Can the dependents get Cobra? Might it be smarter for a 24 year old to shop on the ACA exchange because losing coverage would be a qualifying event.

Yes, the dependent is eligible for COBRA, assuming the company has 20+ employees (required if the company has 20 or more employees … although a smaller company could probably choose to offer COBRA, I would think). The notification will be sent to the dependent’s address on the employer’s records. COBRA charges vary … it was very reasonable for S when he aged out, but I used to work with companies that charged a LOT for COBRA. The minimum time for COBRA coverage availability is 18 months, I think, but companies can choose a longer period (S could have been on COBRA for 3 years). There is a limited window during which the dependent can elect COBRA; if they miss it, they are out of luck.
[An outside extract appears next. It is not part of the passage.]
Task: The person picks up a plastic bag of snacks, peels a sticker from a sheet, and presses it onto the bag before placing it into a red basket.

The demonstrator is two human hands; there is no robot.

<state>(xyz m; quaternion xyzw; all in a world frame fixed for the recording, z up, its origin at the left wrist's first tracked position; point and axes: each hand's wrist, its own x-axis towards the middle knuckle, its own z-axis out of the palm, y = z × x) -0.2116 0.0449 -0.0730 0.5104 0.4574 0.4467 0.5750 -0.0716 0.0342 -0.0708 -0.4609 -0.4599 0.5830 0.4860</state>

For us, my kids were only eligible for up to 18 months of cobra, and it was 2% more than the cost of the premiums for a single person under the group plan because the policyholder had to pay the 2% admin expenses employer had been absorbing plus, pay both the part employer had been paying and the portion employees normally paid.

It was a qualifying event so for S when he turned 22, we were able to get him a lower premium cost policy with higher deductible and worse coverage for a few months. After Obamacare kicked in, he was covered again on 1/1/2010, until he again aged out for good upon turning 26.
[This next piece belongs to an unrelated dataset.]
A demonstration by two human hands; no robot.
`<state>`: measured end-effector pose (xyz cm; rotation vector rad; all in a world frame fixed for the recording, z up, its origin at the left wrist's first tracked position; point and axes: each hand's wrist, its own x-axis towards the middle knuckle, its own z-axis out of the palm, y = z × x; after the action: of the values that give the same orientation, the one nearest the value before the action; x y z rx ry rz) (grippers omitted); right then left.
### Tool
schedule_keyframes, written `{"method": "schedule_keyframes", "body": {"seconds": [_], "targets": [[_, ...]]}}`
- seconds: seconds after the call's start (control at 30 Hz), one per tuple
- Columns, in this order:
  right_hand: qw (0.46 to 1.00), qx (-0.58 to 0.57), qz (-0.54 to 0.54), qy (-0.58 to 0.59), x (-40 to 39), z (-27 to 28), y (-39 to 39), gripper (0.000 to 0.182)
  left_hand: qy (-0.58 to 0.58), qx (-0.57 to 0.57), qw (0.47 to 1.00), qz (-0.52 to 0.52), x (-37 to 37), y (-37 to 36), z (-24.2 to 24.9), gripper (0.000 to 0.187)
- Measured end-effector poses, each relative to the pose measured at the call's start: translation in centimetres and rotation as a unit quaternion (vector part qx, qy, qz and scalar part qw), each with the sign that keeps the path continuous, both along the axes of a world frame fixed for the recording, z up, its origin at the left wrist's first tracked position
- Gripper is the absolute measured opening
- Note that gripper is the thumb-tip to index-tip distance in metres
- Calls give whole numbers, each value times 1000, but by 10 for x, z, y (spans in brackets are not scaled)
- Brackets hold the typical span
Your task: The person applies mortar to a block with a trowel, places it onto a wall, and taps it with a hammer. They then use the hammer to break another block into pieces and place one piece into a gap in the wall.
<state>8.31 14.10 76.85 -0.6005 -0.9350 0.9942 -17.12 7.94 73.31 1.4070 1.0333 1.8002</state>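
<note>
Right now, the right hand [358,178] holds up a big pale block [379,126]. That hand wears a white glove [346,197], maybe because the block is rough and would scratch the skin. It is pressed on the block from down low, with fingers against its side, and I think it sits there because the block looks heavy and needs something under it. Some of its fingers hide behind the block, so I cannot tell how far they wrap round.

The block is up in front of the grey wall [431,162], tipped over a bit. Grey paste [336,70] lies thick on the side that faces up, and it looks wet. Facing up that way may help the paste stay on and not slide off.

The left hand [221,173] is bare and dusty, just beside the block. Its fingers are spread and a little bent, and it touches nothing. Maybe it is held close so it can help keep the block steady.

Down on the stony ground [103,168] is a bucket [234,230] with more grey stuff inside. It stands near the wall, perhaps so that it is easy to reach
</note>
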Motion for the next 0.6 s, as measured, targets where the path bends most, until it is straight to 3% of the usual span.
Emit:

@thumper1 that has been our situation for several years. Kids are on Medicaid if their income is low enough (in our state Medicaid considers anyone over 18 as their own "household:), or one of many plans through the Affordable Care Act. In our state, you can go to financial counseling at hospitals and get put on a plan that very day. Or, you can apply on the portal.

We are very afraid of the ACA completely going away. And in some states Medicaid poses a lot more obstacles to care than in our own state, we happen to know through the experience of one of our kids.

Some young adults work part time at certain employers, like Starbucks, which offer health coverage. Others get individual health insurance policies, which are usually quite reasonably priced for healthy young people.

This is how we’ve handled it. Although those individual polices were much, much less expensive for young people before the ACA. If you are close to retirement age, buying individual insurance post-ACA is much less expensive in part because its being heavily subsidized by making the policies for young people much more expensive. Pre-ACA, there were catastrophic polices for the under-30 crowd for less than a couple of hundred dollars a week. So the ACA has helped those who are over 55 or so and at the poverty line, but made things much more expensive/difficult for the under 40 crowd and the low-medium earners. No free lunch, it’s all a tradeoff of who gets helped and who gets to pay for it.

@milee30 is this a typo…should it be over month. A couple hundred dollars a week would be $800 a month or so.

My kid’s Pre ACA individual policies were about $250 a month. Now they are $325 a month (no subsidy). Since it’s been years since the ACA passed, I attribute a lot of that to inflation.